How CALDB 4.8.2 Affects Your Analysis

HRC Imaging and Grating Data

• HRC-I Gain Maps

  The latest time-dependent HRC-I Gain Map (GMAP) and the corresponding PI background spectrum—to be applied to observations after 2018 September 17, have been released.

  Note that HRC-I gain maps are only useful to observers doing hardness ratio or PI spectral analysis studies with HRC-I.

  As the HRC gain continues to slowly decline, the gain maps are updated annually. The change in gain correction is less than 1% on-axis and roughly 5-10% off-axis. Towards the edge of the microchannel plate, the change is up to 15%. Technical details on the creation of the gain maps are described in the calibration memo "SUMAMPS-based Gain Maps for HRC-I" and the in the HRC-I Gain Map Why Document.

  The corresponding background spectrum applicable to the same HRC-I GMAP time period have been generated.

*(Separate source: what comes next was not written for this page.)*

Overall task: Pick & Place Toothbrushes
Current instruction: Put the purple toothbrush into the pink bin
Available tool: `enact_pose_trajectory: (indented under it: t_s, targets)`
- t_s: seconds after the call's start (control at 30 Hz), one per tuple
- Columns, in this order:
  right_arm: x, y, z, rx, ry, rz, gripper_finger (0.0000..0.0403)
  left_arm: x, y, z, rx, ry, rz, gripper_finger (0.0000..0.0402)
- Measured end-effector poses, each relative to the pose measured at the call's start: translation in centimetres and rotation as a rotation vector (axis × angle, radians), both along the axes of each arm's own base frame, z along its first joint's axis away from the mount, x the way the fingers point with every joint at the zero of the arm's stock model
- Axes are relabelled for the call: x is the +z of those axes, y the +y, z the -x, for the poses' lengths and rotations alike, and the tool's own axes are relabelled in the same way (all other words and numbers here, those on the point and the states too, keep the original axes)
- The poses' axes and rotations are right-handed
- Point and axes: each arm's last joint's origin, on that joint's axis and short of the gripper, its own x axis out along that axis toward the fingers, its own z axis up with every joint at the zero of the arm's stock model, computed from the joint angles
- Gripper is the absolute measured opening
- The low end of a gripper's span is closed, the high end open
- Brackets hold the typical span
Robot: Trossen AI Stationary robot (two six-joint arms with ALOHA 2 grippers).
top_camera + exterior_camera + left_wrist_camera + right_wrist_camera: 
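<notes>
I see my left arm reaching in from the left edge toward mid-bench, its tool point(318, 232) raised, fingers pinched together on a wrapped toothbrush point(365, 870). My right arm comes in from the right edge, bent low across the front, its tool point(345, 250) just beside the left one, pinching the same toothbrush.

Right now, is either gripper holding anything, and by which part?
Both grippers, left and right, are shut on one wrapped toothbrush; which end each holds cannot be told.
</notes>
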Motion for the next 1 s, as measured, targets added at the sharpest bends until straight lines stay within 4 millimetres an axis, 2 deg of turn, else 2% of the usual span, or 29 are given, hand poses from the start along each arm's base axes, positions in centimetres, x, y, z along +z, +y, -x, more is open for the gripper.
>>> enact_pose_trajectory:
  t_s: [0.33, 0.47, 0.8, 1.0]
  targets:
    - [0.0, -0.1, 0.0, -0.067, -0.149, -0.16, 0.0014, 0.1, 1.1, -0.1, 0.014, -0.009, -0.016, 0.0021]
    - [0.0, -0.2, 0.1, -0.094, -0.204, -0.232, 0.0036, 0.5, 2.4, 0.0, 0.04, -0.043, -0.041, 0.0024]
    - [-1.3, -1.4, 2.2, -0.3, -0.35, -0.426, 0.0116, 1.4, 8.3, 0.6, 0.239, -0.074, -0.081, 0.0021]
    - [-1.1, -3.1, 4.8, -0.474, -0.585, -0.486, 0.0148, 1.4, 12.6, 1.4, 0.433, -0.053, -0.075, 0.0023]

  Users working with HRC-I data may wish run chandra_repro to reprocess the data and improve the gain calibration.

• HRC-S Time-Dependent QEU Files

  The HRC-S time-varying quantum efficiency uniformity files have been replaced with a new set, calculated based on unfiltered calibration observations. This latest set (N0010) accounts for an additional ~2.5% of quantum efficiency loss over the 0.060-0.652 keV range; above that range, the change is minimal over the prior set of QEU files. The set of QEU files are unevenly distributed in effective dates and affects every HRC-S observation since the start of the mission.

  These CIAO tools and scripts automatically apply the HRC-S QE and QEU files when creating response files:

  • mkgarf
  • fullgarf
  • mktgresp
  • mkinstmap
  • fluximage
  • merge_obs

---

Installation

Supported Platforms

• CIAO 4.11 is supported on:

  • Linux 64 bit (CentOS 6.9 / Red Hat Enterprise 6)
  • Linux 64 bit (Ubuntu 14.04)
  • Apple macOS 10.14 (Mojave), using the High Sierra build
  • Apple macOS 10.13 (High Sierra)
  • Apple macOS 10.12 (Sierra)
  • Apple OS X 10.11 (El Capitan)

Updates to the ciao-install Installation Script

• ciao-install now uses curl by default to download the CIAO packages, falling over to wget if curl is unavailable.

• Users now see a progress bar showing the completion for each of the files that are downloaded (when using curl).

• Corrected an issue in the configure script which caused problems when updating or installing CIAO in a terminal where CIAO was already setup.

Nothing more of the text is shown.